No, use my code snippet from above with forward hooks:

# Visualize feature maps
activation = {}
def get_activation(name):
    def hook(model, input, output):
        activation[name] = output.detach()
    return hook

model.layer[0].register_forward_hook(get_activation('conv1'))
data, _ = dataset[0]
data.unsqueeze_(0)
output = model(data)

act = activation['conv1'].squeeze()
fig, axarr = plt.subplots(act.size(0))
for idx in range(act.size(0)):
    axarr[idx].imshow(act[idx])
2 Likes

the same error :
AttributeError: ‘ConvNetRedo1’ object has no attribute ‘layer’
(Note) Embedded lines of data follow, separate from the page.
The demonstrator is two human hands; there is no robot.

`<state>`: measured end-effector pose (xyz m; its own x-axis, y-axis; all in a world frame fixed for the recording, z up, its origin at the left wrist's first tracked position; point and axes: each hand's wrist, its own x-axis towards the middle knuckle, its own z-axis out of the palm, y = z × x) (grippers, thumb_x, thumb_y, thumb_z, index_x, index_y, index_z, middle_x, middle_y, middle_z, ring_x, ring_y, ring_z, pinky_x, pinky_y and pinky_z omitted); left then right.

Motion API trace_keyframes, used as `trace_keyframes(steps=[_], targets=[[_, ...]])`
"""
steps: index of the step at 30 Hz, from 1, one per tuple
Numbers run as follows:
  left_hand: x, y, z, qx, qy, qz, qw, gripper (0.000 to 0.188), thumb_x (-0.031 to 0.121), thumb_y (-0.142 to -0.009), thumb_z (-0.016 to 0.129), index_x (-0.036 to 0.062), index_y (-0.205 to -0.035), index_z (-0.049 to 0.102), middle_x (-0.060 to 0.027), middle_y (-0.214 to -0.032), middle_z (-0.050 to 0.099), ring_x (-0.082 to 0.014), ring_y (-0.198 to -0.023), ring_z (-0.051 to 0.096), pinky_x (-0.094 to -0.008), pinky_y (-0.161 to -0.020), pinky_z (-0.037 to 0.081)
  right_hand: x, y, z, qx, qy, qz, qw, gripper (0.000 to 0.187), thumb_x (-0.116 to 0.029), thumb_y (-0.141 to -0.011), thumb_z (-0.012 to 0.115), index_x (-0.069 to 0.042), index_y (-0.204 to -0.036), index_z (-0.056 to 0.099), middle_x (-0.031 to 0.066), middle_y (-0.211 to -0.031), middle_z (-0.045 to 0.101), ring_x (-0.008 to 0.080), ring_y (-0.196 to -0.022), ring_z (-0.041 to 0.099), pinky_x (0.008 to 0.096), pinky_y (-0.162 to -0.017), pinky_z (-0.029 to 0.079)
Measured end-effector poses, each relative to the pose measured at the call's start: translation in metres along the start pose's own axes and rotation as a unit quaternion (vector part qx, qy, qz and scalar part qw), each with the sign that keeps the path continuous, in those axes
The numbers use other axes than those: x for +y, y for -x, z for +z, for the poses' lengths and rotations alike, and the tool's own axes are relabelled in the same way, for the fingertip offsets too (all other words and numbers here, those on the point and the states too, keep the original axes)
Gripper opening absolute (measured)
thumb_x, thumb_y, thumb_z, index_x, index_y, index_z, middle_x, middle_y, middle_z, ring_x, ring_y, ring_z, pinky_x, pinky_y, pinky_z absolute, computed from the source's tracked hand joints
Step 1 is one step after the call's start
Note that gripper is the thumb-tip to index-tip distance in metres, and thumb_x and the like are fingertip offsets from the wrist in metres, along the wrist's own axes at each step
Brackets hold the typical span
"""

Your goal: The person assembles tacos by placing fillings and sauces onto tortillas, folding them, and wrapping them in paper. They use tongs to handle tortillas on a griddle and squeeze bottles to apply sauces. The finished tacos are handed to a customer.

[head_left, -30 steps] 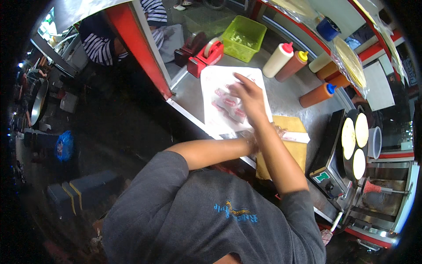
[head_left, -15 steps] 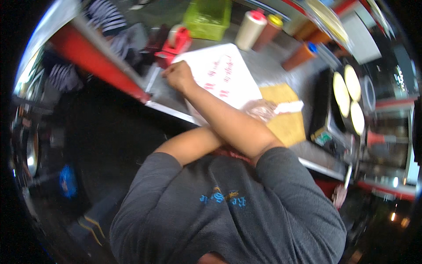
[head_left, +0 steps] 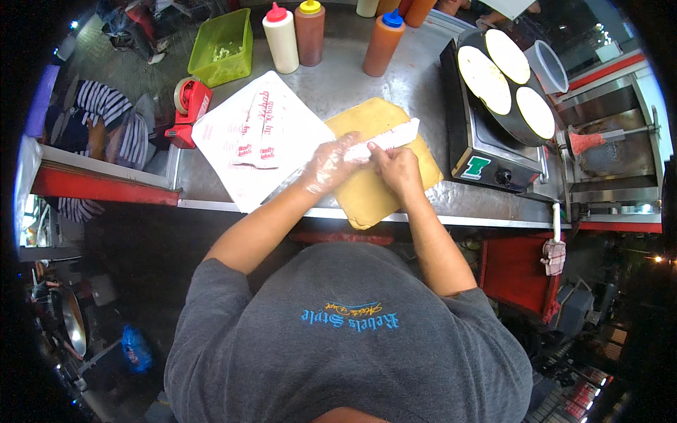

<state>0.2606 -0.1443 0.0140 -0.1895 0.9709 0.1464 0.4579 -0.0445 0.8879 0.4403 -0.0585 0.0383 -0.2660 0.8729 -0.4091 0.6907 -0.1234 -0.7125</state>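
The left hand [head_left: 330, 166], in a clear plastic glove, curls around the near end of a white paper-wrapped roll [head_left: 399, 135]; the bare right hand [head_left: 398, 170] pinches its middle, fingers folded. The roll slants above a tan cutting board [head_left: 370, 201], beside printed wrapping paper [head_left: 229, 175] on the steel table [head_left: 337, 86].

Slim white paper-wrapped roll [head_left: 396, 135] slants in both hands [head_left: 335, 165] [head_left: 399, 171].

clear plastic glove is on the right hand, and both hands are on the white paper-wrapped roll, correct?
No, the clear plastic glove is on the left hand; the right hand is bare, as the head view shows. Both hands are indeed on the white paper-wrapped roll.
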Motion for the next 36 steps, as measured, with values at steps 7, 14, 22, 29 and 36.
trace_keyframes(steps=[7,14,22,29,36], targets=[[0.057,0.025,-0.011,0.036,0.098,-0.033,0.994,0.059,0.021,-0.097,0.08,0.001,-0.149,0.06,-0.0178,-0.146,0.066,-0.0222,-0.13,0.066,-0.0345,-0.108,0.052,-0.01,0.038,0.004,-0.019,-0.303,-0.189,0.934,0.041,-0.029,-0.109,0.065,0.008,-0.125,0.07,0.0124,-0.113,0.076,0.0181,-0.095,0.073,0.0309,-0.088,0.06],[0.057,0.057,0.011,0.101,0.118,-0.01,0.988,0.035,0.012,-0.101,0.075,-0.0004,-0.134,0.068,-0.0159,-0.131,0.071,-0.0253,-0.121,0.068,-0.0403,-0.102,0.055,-0.028,0.034,0.017,-0.1,-0.319,-0.198,0.921,0.039,-0.023,-0.099,0.077,-0.002,-0.13,0.067,0.0085,-0.123,0.07,0.0139,-0.11,0.064,0.032,-0.097,0.052],[0.053,-0.031,-0.058,-0.165,0.323,0.036,0.931,0.054,0.014,-0.083,0.093,0.0028,-0.13,0.069,-0.0067,-0.123,0.072,-0.0173,-0.12,0.066,-0.0357,-0.109,0.053,-0.02,-0.023,-0.01,-0.328,-0.193,-0.376,0.845,0.054,-0.021,-0.085,0.087,-0.004,-0.132,0.065,0.0094,-0.123,0.067,0.0203,-0.119,0.06,0.0401,-0.104,0.048],[0.075,-0.062,-0.037,-0.232,0.25,-0.028,0.94,0.051,0.019,-0.075,0.098,0.0025,-0.117,0.073,-0.0054,-0.105,0.076,-0.0182,-0.107,0.07,-0.0362,-0.098,0.057,-0.021,-0.005,-0.081,-0.124,0.089,-0.455,0.877,0.102,-0.042,-0.073,0.097,-0.005,-0.154,0.048,0.0187,-0.139,0.062,0.0331,-0.134,0.056,0.0476,-0.116,0.042],[0.103,-0.028,0.04,0.133,0.015,0.182,0.974,0.068,0.025,-0.08,0.095,0.0038,-0.131,0.056,-0.0131,-0.109,0.065,-0.0297,-0.099,0.067,-0.0428,-0.085,0.055,-0.015,0.065,-0.06,0.19,-0.097,-0.426,0.879,0.08,-0.011,-0.076,0.097,0.0,-0.139,0.05,0.0118,-0.127,0.06,0.0211,-0.121,0.062,0.0371,-0.109,0.051]])
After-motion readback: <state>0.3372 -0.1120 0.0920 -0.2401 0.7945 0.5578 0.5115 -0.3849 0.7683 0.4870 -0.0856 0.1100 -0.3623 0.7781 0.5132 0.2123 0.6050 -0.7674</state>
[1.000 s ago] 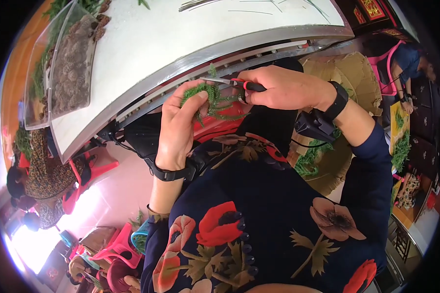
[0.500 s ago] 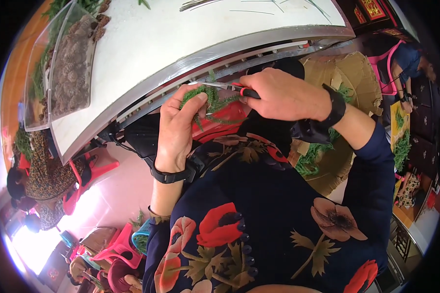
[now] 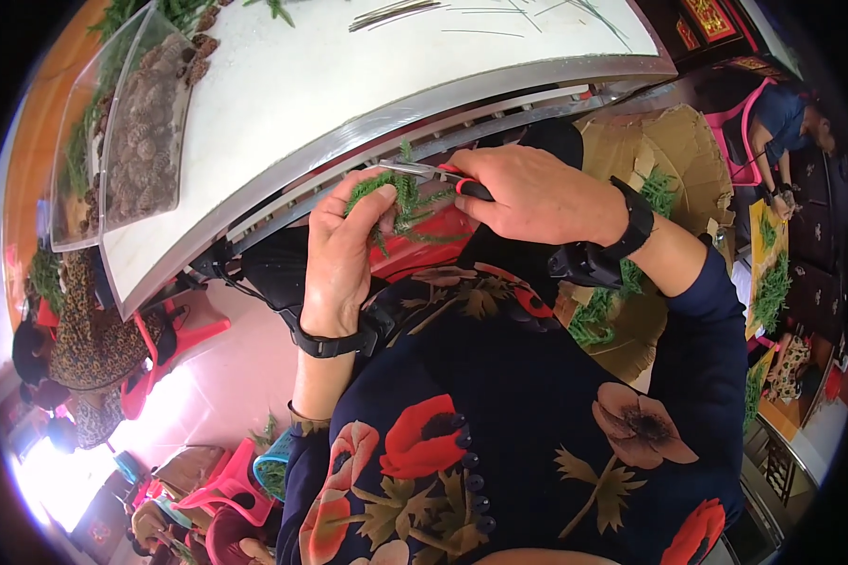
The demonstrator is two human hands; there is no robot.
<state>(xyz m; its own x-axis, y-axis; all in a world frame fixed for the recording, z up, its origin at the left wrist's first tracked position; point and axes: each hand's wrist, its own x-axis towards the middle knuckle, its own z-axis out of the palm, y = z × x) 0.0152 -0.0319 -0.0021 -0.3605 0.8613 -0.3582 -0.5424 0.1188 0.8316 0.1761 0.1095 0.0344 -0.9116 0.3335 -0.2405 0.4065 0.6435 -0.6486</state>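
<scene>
Holding green sprigs (image 3: 410, 205) and scissors (image 3: 440, 174) by the table edge (image 3: 377, 122)

Biggest first: white table (image 3: 349, 71), its metal rim curving just past both hands, with tabletop running between the clear bin (image 3: 141, 220) and some thin stems (image 3: 400, 12). Brown cardboard (image 3: 697, 151) sits below the right wrist, with loose greenery (image 3: 658, 196) on it. That bin's at the table's left corner, with lots of pine cones (image 3: 141, 151) inside. Left hand (image 3: 339, 235): thumb and fingers pinched around the sprigs. Right hand (image 3: 546, 196): fingers curled round the red-and-black handles. Blades cross the sprigs; can't tell how far apart they are.
</scene>
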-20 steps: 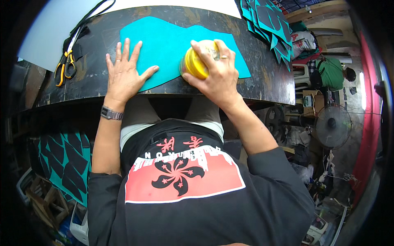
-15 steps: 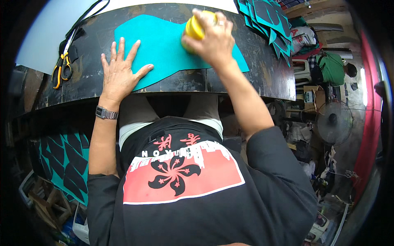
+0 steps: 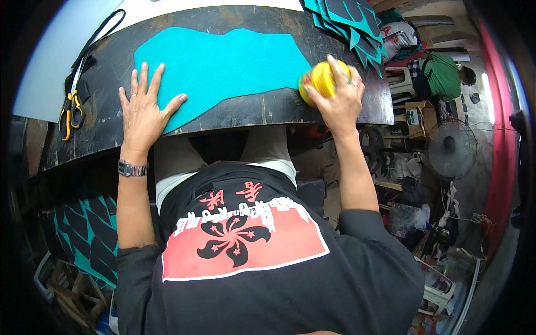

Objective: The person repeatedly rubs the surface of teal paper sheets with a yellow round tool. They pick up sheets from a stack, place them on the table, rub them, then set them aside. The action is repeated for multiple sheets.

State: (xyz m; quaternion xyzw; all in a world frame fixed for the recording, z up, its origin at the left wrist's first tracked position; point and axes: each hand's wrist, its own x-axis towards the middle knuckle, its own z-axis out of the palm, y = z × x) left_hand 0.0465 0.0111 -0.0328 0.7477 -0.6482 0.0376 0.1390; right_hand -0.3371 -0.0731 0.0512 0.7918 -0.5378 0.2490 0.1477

Use model.layer1[0] instead.

it is solved many thanks

I’ve made a package for this MapExtrackt if any one is interested.

5 Likes

You can use something like this to visualize all the filter of that particular layer

Nice package! Is it compatible with 3DCNN as well?

Hi @ptrblck, if I have model like this:

I want to visualize output from “Mul”, what should I do? I dont think that get_activation('Mul') will work.
Thanks

You could either return this activation in your forward (or store in a list or dict), if it’s a functional call.
On the other hand, if this Mul operation is performed in an nn.Module, you could use forward hooks directly.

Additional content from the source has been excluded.